Mesnard described the measure as common sense and said he believes most voters will agree with him.

“If you’re there in person, you need a photo that shows you’re you and you need an address that shows that’s your address that we have on file,” he said. “If you’re mailing it in, we’re not going to make you mail in photocopies of your license or whatever. All we’re saying is just do what you do when you’re talking to your bank on the phone. They’ll ask you for your date of birth and the last four of your social.”

House Speaker Rusty Bowers, who slow-walked Mesnard’s original bill in the House, said during an event Tuesday morning that he opposes the initiative. The underlying bill and its requirement that counties add affidavits to envelopes would add hundreds of hours to ballot counting in Maricopa County alone, and Bowers said that cost isn’t worth the proposed benefits.

“I’ll tell them ahead of time – I will not be in support of that,” he said.

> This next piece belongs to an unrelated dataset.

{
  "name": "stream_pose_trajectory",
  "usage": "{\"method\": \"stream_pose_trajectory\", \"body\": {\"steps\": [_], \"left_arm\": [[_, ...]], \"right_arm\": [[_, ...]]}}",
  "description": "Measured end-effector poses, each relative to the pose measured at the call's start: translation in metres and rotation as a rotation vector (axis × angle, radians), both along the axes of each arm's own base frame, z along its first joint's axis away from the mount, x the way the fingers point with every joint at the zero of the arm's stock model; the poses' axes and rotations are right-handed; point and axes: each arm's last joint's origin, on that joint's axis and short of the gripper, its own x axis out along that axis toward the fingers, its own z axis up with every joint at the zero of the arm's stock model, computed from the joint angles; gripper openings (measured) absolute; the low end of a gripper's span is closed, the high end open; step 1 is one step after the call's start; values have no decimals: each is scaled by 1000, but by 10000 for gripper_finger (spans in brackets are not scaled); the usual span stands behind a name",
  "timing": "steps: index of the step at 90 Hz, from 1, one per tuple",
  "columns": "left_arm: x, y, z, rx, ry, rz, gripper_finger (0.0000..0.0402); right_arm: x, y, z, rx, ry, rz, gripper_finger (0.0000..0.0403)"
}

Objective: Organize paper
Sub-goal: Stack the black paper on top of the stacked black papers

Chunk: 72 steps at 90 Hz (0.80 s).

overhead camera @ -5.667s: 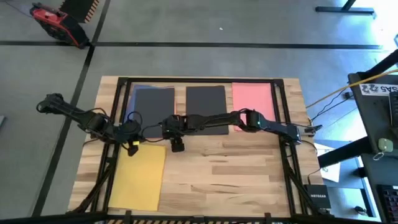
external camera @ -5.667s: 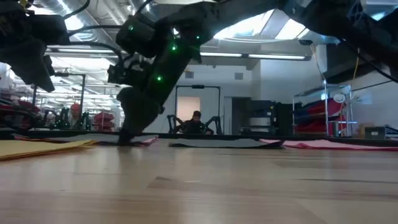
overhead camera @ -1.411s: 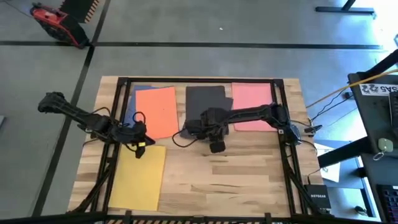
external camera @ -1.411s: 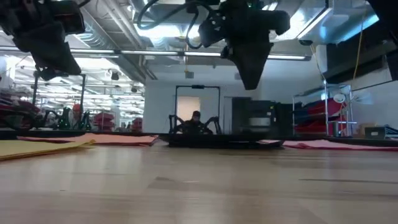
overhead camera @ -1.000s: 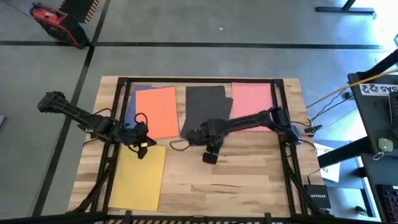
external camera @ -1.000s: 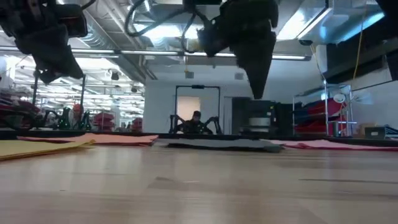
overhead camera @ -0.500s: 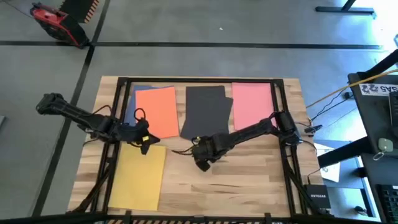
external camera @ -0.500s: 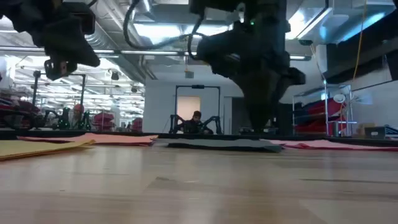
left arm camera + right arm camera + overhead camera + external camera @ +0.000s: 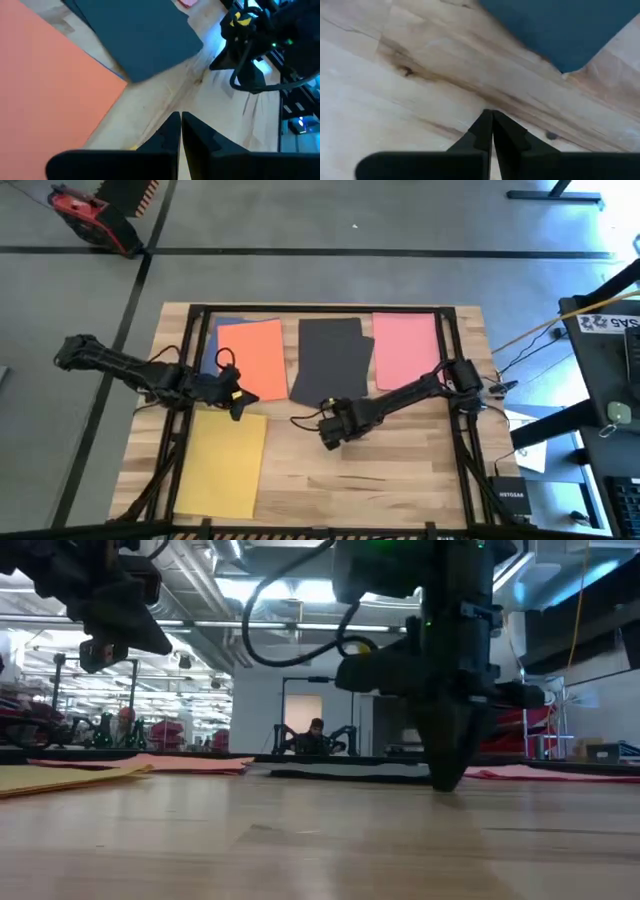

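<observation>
Going left to right: the left gripper (image 9: 238, 401) hangs over the seam between the flat orange paper sheet (image 9: 252, 359), which lies over a blue sheet (image 9: 214, 332), and the big yellow paper sheet (image 9: 225, 463) nearer the front edge. Its fingers are pinched together with nothing between them. Next along the back row are the dark, near-black paper sheet (image 9: 331, 358), then the pink paper sheet (image 9: 407, 348), all lying long axis front-to-back on the wooden table (image 9: 400, 470). The right gripper (image 9: 331, 436) is down low on bare wood just in front of the dark sheet's near edge, fingers also closed and empty. It's clearly the nearer arm for that dark sheet.
</observation>
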Motion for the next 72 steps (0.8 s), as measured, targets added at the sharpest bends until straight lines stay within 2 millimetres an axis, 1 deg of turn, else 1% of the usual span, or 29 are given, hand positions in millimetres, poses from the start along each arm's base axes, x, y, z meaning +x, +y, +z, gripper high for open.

The nonpartisan voter advocacy organization League of Women Voters, which opposed Mesnard’s original bill, will oppose the initiative, as well, advocacy chair Pinny Sheoran said. The League and its members, many of whom are poll workers, support the concept of having IDs to ensure people voting are eligible to vote, but they don’t support voter ID laws that create barriers to voting, she said.

“We’re asking people to go through a burdensome secondary ID process,” she said. “Where is the guarantee that once this very private information is in the hands of anyone who is opening the ballot, it won’t get misused?”

The proposed law that doesn’t go far enough for conservative activists who have made “election integrity” their key issue.

A crowd of “Stop the Steal” advocates, led by Daniel McCarthy, who lost the U.S. Senate primary last year, shouted over Mesnard as he tried to explain the initiative and answer questions. To McCarthy, the initiative is just an attempt to raise money instead of focusing on what he views as the most important ways to combat alleged election fraud: getting rid of ballot-tabulating machines and eliminating early voting.

“They’re not supporters,” Mesnard said. “They’re individuals who have an agenda and want lots of attention and took advantage of this environment. It’s difficult to police that. If people aren’t going to be civil or courteous with their fellow man, there’s only so much we can do.”

Supporters of the initiative have until July 7, 2022, to collect at least 237,645 valid signatures to get the proposal on the 2022 ballot.